### [PROBLEM TO WORK ON]
Give every line of the data again, exactly as it is written.

### [SUPPLIED DATA]
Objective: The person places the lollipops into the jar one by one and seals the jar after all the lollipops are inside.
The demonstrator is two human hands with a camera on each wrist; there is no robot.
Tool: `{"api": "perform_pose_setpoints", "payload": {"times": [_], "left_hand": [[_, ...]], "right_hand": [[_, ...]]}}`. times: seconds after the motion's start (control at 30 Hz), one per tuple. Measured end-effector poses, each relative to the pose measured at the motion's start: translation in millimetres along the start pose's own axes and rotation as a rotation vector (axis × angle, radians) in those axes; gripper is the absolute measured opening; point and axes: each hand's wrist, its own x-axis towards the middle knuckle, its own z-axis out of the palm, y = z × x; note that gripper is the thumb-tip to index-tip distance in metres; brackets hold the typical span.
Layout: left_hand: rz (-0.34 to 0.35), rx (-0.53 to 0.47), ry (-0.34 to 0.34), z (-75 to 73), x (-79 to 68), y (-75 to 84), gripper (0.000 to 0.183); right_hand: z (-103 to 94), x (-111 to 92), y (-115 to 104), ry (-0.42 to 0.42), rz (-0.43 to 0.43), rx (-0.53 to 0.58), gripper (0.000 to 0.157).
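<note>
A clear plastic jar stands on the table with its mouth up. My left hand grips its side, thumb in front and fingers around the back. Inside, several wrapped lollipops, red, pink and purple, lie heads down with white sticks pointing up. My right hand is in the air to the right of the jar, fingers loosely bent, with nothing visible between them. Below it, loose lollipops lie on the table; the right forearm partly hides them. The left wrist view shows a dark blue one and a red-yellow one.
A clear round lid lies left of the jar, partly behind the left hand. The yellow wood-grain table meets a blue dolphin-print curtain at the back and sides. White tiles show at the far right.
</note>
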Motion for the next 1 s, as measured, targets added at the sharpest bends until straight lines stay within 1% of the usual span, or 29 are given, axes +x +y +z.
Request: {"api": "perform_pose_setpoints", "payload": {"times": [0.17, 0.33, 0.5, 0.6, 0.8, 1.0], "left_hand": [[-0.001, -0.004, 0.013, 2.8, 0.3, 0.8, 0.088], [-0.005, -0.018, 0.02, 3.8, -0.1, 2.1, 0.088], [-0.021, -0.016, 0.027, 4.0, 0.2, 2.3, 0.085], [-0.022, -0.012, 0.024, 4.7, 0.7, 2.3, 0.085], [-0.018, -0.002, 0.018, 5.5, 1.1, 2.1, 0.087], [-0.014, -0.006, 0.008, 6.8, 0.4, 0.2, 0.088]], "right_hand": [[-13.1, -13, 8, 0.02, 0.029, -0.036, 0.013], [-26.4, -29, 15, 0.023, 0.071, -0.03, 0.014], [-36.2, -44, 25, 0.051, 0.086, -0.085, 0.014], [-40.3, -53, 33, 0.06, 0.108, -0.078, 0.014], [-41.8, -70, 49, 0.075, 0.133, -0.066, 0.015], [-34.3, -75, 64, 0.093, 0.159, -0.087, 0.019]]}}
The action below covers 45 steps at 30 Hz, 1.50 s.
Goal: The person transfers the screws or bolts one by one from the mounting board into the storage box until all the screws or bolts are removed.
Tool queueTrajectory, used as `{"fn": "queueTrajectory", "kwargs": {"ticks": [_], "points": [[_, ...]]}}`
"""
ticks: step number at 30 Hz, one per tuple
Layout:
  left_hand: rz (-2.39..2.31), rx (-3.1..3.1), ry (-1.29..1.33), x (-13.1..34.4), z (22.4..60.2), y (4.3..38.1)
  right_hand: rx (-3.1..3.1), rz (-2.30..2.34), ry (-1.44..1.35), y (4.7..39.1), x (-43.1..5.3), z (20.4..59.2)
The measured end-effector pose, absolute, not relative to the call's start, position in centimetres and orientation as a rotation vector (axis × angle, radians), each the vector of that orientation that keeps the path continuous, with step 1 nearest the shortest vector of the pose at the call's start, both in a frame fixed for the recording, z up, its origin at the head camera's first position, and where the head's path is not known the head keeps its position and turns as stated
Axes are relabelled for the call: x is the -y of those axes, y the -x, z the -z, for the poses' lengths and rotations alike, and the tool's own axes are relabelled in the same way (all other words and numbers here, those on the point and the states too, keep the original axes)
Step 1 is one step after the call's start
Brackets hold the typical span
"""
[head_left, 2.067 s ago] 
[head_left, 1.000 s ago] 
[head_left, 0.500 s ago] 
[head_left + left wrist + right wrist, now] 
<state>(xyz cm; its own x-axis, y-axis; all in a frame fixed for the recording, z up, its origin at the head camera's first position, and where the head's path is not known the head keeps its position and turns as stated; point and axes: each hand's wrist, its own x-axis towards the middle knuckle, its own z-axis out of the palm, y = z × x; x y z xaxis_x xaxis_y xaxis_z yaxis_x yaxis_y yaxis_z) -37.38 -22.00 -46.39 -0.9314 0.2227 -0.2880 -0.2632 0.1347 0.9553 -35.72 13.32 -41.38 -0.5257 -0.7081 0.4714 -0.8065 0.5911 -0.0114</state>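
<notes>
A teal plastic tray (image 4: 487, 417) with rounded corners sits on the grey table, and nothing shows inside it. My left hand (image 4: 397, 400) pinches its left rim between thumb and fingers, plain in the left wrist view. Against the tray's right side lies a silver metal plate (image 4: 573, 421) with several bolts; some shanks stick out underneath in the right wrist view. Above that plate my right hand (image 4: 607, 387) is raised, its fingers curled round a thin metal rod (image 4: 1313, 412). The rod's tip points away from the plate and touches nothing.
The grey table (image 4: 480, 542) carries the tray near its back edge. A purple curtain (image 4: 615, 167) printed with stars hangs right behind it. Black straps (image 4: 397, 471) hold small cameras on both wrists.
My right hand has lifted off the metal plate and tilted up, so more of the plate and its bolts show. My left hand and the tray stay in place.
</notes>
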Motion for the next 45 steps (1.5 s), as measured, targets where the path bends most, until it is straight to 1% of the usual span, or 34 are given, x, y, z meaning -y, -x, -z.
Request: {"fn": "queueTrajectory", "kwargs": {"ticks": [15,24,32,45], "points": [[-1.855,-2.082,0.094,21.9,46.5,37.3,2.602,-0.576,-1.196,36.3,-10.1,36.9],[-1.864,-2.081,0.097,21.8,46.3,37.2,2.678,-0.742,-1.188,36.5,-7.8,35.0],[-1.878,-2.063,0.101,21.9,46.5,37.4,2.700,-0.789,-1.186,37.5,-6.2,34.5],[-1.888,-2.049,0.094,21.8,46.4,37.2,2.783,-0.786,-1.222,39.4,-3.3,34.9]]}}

### [FINISHED EXERCISE]
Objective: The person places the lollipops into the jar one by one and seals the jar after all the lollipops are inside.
The demonstrator is two human hands with a camera on each wrist; there is no robot.
Tool: `{"api": "perform_pose_setpoints", "payload": {"times": [_], "left_hand": [[_, ...]], "right_hand": [[_, ...]]}}`. times: seconds after the motion's start (control at 30 Hz), one per tuple. Measured end-effector poses, each relative to the pose measured at the motion's start: translation in millimetres along the start pose's own axes and rotation as a rotation vector (axis × angle, radians) in those axes; gripper is the absolute measured opening; point and axes: each hand's wrist, its own x-axis towards the middle knuckle, its own z-axis out of the palm, y = z × x; note that gripper is the thumb-tip to index-tip distance in metres; brackets hold the typical span.
Layout: left_hand: rz (-0.34 to 0.35), rx (-0.53 to 0.47), ry (-0.34 to 0.34), z (-75 to 73), x (-79 to 68), y (-75 to 84), gripper (0.000 to 0.183); right_hand: z (-103 to 94), x (-111 to 92), y (-115 to 104), ry (-0.42 to 0.42), rz (-0.43 to 0.43), rx (-0.53 to 0.58), gripper (0.000 to 0.157).
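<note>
A clear plastic jar stands on the table with its mouth up. My left hand grips its side, thumb in front and fingers around the back. Inside, several wrapped lollipops, red, pink and purple, lie heads down with white sticks pointing up. My right hand is in the air to the right of the jar, fingers loosely bent, with nothing visible between them. Below it, loose lollipops lie on the table; the right forearm partly hides them. The left wrist view shows a dark blue one and a red-yellow one.
A clear round lid lies left of the jar, partly behind the left hand. The yellow wood-grain table meets a blue dolphin-print curtain at the back and sides. White tiles show at the far right.
</note>
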Motion for the next 1 s, as measured, targets added at the sharpest bends until straight lines stay within 1% of the usual span, or 29 are given, axes +x +y +z.
Request: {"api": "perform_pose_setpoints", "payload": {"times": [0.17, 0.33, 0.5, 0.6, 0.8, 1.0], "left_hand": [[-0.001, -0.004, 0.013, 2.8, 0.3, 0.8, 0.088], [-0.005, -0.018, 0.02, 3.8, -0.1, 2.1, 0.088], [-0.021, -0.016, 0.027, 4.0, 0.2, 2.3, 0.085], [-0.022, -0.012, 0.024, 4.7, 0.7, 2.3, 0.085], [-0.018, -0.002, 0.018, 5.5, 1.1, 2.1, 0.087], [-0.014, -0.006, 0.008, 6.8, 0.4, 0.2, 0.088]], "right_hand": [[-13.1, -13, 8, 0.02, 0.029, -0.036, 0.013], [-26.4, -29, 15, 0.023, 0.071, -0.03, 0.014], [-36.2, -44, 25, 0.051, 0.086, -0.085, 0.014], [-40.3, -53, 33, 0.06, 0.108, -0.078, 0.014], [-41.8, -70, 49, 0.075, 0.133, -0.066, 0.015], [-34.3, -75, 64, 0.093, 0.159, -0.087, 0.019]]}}
The action below covers 45 steps at 30 Hz, 1.50 s.
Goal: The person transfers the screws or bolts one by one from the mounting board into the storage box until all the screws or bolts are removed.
Tool queueTrajectory, used as `{"fn": "queueTrajectory", "kwargs": {"ticks": [_], "points": [[_, ...]]}}`
"""
ticks: step number at 30 Hz, one per tuple
Layout:
  left_hand: rz (-2.39..2.31), rx (-3.1..3.1), ry (-1.29..1.33), x (-13.1..34.4), z (22.4..60.2), y (4.3..38.1)
  right_hand: rx (-3.1..3.1), rz (-2.30..2.34), ry (-1.44..1.35), y (4.7..39.1), x (-43.1..5.3), z (20.4..59.2)
The measured end-effector pose, absolute, not relative to the call's start, position in centimetres and orientation as a rotation vector (axis × angle, radians), each the vector of that orientation that keeps the path continuous, with step 1 nearest the shortest vector of the pose at the call's start, both in a frame fixed for the recording, z up, its origin at the head camera's first position, and where the head's path is not known the head keeps its position and turns as stated
Axes are relabelled for the call: x is the -y of those axes, y the -x, z the -z, for the poses' lengths and rotations alike, and the tool's own axes are relabelled in the same way (all other words and numbers here, those on the point and the states too, keep the original axes)
Step 1 is one step after the call's start
Brackets hold the typical span
"""
[head_left, 2.067 s ago] 
[head_left, 1.000 s ago] 
[head_left, 0.500 s ago] 
[head_left + left wrist + right wrist, now] 
<state>(xyz cm; its own x-axis, y-axis; all in a frame fixed for the recording, z up, its origin at the head camera's first position, and where the head's path is not known the head keeps its position and turns as stated; point and axes: each hand's wrist, its own x-axis towards the middle knuckle, its own z-axis out of the palm, y = z × x; x y z xaxis_x xaxis_y xaxis_z yaxis_x yaxis_y yaxis_z) -37.38 -22.00 -46.39 -0.9314 0.2227 -0.2880 -0.2632 0.1347 0.9553 -35.72 13.32 -41.38 -0.5257 -0.7081 0.4714 -0.8065 0.5911 -0.0114</state>
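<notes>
A teal plastic tray (image 4: 487, 417) with rounded corners sits on the grey table, and nothing shows inside it. My left hand (image 4: 397, 400) pinches its left rim between thumb and fingers, plain in the left wrist view. Against the tray's right side lies a silver metal plate (image 4: 573, 421) with several bolts; some shanks stick out underneath in the right wrist view. Above that plate my right hand (image 4: 607, 387) is raised, its fingers curled round a thin metal rod (image 4: 1313, 412). The rod's tip points away from the plate and touches nothing.
The grey table (image 4: 480, 542) carries the tray near its back edge. A purple curtain (image 4: 615, 167) printed with stars hangs right behind it. Black straps (image 4: 397, 471) hold small cameras on both wrists.
My right hand has lifted off the metal plate and tilted up, so more of the plate and its bolts show. My left hand and the tray stay in place.
</notes>
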Motion for the next 45 steps (1.5 s), as measured, targets where the path bends most, until it is straight to 1% of the usual span, or 34 are given, x, y, z meaning -y, -x, -z.
Request: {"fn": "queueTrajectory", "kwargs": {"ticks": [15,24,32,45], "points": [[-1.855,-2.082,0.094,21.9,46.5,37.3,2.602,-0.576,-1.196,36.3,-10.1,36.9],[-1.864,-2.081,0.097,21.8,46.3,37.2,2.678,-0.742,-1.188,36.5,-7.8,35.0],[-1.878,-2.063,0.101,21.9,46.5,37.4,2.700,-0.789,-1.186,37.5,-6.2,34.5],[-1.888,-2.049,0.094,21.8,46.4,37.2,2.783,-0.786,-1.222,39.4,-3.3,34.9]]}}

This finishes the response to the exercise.